## Work instructions
Below are some records. Return exactly the lines from the one containing "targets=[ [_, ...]" through the one containing "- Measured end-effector", both included, and only those.

## Entries provided
-- -- --
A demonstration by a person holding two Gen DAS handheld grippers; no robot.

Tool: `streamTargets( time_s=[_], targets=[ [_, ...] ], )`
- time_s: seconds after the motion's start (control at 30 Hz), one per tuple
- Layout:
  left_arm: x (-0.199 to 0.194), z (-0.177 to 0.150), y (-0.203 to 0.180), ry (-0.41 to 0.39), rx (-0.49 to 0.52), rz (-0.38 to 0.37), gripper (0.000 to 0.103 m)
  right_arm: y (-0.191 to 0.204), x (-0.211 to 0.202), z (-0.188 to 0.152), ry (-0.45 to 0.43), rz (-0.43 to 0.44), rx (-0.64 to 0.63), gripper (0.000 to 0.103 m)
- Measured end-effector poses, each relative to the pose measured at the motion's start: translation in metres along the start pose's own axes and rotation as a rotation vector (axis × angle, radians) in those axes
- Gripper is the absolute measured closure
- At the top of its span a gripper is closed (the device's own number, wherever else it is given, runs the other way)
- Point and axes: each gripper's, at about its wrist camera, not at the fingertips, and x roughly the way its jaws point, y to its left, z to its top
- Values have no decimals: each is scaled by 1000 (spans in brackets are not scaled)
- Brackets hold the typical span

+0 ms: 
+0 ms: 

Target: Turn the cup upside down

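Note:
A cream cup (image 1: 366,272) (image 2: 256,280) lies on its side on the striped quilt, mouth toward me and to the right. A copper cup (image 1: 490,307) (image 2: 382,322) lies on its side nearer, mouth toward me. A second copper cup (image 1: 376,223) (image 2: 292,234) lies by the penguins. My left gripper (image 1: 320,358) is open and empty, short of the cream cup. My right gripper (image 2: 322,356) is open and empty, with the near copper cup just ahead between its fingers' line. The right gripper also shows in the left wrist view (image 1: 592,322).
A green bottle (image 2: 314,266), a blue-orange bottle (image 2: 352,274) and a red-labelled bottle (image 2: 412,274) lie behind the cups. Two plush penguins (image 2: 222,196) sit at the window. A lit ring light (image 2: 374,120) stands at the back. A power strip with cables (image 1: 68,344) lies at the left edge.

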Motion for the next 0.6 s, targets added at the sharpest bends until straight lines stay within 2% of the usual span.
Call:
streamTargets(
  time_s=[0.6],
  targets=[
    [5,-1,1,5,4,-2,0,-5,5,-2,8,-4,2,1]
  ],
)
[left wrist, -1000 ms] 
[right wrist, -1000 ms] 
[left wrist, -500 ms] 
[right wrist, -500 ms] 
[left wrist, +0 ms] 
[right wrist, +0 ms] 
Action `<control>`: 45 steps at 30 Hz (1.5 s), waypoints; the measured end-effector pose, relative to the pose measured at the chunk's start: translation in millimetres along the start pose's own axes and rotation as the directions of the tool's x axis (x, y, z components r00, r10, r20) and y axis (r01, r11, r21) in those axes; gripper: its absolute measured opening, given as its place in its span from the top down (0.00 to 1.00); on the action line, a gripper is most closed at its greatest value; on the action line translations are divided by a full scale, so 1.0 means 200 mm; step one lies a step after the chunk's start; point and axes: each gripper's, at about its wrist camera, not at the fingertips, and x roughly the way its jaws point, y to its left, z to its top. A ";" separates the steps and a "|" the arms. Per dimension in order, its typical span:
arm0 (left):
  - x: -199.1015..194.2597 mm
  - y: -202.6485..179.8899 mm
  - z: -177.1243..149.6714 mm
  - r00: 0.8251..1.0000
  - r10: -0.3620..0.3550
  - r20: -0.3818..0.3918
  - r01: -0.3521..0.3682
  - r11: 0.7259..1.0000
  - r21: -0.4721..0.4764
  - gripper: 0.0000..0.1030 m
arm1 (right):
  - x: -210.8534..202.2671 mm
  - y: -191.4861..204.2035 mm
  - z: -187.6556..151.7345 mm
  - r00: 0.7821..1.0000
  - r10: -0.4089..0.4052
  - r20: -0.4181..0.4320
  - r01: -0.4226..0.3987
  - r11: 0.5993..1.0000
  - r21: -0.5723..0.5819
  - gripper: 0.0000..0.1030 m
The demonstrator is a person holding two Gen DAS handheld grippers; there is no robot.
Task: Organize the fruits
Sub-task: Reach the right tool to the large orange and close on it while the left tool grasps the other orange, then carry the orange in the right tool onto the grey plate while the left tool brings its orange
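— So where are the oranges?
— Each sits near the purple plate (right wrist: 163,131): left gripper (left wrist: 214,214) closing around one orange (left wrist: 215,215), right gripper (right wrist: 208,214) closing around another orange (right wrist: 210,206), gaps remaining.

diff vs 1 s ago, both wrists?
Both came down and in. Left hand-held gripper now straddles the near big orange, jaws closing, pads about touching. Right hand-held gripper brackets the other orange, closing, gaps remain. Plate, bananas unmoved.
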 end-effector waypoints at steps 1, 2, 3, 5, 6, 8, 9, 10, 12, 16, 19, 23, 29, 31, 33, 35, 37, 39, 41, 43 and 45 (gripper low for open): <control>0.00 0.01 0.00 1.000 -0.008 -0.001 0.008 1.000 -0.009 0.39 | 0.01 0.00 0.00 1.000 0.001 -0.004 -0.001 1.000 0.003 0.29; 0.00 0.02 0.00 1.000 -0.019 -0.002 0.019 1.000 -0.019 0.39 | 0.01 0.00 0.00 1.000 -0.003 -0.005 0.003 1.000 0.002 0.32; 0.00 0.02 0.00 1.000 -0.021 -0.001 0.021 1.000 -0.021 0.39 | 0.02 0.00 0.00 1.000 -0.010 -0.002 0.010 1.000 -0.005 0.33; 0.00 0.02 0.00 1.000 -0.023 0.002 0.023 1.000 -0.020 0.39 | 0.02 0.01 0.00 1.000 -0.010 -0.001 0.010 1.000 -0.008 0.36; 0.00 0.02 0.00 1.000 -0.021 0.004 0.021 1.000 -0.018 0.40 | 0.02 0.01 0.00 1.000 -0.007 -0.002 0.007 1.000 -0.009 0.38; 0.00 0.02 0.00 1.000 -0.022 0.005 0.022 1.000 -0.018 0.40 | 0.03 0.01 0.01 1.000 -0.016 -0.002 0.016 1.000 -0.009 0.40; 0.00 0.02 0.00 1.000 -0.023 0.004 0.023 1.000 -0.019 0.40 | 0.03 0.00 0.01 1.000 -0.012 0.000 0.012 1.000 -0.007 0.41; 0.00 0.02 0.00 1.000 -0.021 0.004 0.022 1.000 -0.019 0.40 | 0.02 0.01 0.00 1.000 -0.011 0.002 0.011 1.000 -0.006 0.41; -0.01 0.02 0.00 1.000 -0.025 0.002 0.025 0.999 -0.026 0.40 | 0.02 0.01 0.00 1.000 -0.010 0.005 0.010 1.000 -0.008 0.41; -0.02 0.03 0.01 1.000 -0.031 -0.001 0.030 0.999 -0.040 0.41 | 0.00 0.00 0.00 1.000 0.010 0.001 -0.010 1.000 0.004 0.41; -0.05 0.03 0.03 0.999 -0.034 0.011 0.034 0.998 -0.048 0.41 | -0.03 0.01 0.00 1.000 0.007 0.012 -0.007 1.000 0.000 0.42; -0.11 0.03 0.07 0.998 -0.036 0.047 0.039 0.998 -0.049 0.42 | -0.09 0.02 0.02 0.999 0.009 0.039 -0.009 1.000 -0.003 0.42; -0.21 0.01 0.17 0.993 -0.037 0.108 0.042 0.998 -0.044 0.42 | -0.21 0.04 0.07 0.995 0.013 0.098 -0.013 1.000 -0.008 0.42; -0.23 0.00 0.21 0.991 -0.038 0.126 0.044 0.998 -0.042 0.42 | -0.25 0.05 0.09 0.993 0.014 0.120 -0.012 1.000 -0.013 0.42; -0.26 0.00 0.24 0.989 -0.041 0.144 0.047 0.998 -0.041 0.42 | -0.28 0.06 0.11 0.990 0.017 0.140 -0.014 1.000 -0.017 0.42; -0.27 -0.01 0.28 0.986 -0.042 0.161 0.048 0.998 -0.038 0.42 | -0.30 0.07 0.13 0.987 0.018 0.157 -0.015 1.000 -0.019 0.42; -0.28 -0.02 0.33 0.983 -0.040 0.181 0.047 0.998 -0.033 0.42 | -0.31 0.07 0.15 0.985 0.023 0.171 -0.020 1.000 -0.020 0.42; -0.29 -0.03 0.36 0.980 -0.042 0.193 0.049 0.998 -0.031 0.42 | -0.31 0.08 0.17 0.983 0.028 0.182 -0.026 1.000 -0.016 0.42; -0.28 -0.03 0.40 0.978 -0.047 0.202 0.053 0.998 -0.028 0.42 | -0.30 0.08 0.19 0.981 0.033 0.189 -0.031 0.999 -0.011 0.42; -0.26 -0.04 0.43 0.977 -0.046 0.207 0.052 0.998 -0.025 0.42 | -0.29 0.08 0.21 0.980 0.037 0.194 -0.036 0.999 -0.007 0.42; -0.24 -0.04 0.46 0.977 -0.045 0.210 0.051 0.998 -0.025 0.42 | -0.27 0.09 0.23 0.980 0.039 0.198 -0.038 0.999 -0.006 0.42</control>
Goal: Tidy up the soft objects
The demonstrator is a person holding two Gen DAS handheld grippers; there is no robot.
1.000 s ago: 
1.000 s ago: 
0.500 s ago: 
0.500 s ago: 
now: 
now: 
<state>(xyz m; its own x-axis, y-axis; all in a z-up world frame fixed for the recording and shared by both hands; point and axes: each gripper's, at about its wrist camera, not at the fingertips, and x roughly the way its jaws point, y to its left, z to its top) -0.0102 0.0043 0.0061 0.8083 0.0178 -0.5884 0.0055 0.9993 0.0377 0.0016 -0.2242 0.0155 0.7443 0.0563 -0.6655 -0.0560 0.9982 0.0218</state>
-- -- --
## Output for this exercise
Tool: `streamTargets( time_s=[_], targets=[ [_, ...] ], )`
- time_s: seconds after the motion's start (control at 30 Hz), one per tuple
- Layout:
  left_arm: x (-0.199 to 0.194), z (-0.177 to 0.150), y (-0.203 to 0.180), ry (-0.41 to 0.39), rx (-0.49 to 0.52), rz (-0.38 to 0.37), gripper (0.000 to 0.103 m)
  right_arm: y (-0.191 to 0.204), x (-0.211 to 0.202), z (-0.188 to 0.152), ry (-0.45 to 0.43), rz (-0.43 to 0.44), rx (-0.64 to 0.63), gripper (0.000 to 0.103 m)
- Measured end-effector poses, each relative to the pose measured at the motion's start: translation in metres along the start pose's own axes and rotation as a rotation vector (axis × angle, radians) in those axes

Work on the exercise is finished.